Every record is to be returned as written, with no omissions.

————

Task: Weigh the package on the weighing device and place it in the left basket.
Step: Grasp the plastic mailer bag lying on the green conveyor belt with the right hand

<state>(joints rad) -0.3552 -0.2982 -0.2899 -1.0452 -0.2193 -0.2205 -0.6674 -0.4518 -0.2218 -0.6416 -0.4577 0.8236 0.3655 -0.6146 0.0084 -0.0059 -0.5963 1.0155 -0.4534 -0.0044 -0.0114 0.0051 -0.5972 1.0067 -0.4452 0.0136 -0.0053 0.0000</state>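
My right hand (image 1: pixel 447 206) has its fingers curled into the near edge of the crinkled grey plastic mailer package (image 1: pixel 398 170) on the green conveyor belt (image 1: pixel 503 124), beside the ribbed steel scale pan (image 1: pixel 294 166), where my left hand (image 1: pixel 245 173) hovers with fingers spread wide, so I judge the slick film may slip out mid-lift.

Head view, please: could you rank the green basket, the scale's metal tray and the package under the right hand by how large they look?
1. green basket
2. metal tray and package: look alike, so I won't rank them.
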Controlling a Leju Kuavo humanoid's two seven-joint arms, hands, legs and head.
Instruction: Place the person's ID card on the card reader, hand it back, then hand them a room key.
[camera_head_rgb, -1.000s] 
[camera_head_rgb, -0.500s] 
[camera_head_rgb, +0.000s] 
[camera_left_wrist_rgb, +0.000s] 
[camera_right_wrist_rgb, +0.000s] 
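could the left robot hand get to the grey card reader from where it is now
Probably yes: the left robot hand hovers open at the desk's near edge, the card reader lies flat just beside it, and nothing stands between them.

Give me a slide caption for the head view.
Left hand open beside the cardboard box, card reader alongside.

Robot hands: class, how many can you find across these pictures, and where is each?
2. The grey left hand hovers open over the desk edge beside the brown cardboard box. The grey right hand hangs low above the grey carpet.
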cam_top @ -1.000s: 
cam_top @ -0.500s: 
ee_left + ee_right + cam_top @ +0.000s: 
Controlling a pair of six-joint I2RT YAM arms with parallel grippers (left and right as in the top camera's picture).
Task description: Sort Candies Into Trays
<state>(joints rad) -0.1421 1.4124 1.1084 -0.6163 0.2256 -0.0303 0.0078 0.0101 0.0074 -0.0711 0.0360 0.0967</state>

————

Task output ::
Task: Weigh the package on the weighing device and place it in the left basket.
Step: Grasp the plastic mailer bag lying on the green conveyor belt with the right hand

<state>(joints rad) -0.3552 -0.2982 -0.2899 -1.0452 -0.2193 -0.2205 -0.6674 -0.4518 -0.2218 -0.6416 -0.4577 0.8236 0.3655 -0.6146 0.0084 -0.0059 -0.5963 1.0155 -0.4534 -0.0044 -0.0114 0.0051 -0.5972 1.0067 -0.4452 0.0136 -0.0053 0.0000</state>
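My right hand (image 1: pixel 447 206) has its fingers curled into the near edge of the crinkled grey plastic mailer package (image 1: pixel 398 170) on the green conveyor belt (image 1: pixel 503 124), beside the ribbed steel scale pan (image 1: pixel 294 166), where my left hand (image 1: pixel 245 173) hovers with fingers spread wide, so I judge the slick film may slip out mid-lift.

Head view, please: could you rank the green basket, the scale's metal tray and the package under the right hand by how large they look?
1. green basket
2. metal tray and package: look alike, so I won't rank them.
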Controlling a Leju Kuavo humanoid's two seven-joint arms, hands, legs and head.
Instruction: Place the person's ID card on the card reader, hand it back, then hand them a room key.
[camera_head_rgb, -1.000s] 
[camera_head_rgb, -0.500s] 
[camera_head_rgb, +0.000s] 
[camera_left_wrist_rgb, +0.000s] 
[camera_right_wrist_rgb, +0.000s] 
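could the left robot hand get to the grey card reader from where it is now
Probably yes: the left robot hand hovers open at the desk's near edge, the card reader lies flat just beside it, and nothing stands between them.

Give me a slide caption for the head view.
Left hand open beside the cardboard box, card reader alongside.

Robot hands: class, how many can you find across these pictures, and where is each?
2. The grey left hand hovers open over the desk edge beside the brown cardboard box. The grey right hand hangs low above the grey carpet.
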cam_top @ -1.000s: 
cam_top @ -0.500s: 
ee_left + ee_right + cam_top @ +0.000s: 
Controlling a pair of six-joint I2RT YAM arms with parallel grippers (left and right as in the top camera's picture).
Task description: Sort Candies Into Trays
<state>(joints rad) -0.1421 1.4124 1.1084 -0.6163 0.2256 -0.0303 0.0078 0.0101 0.0074 -0.0711 0.0360 0.0967</state>

The required answer is now complete.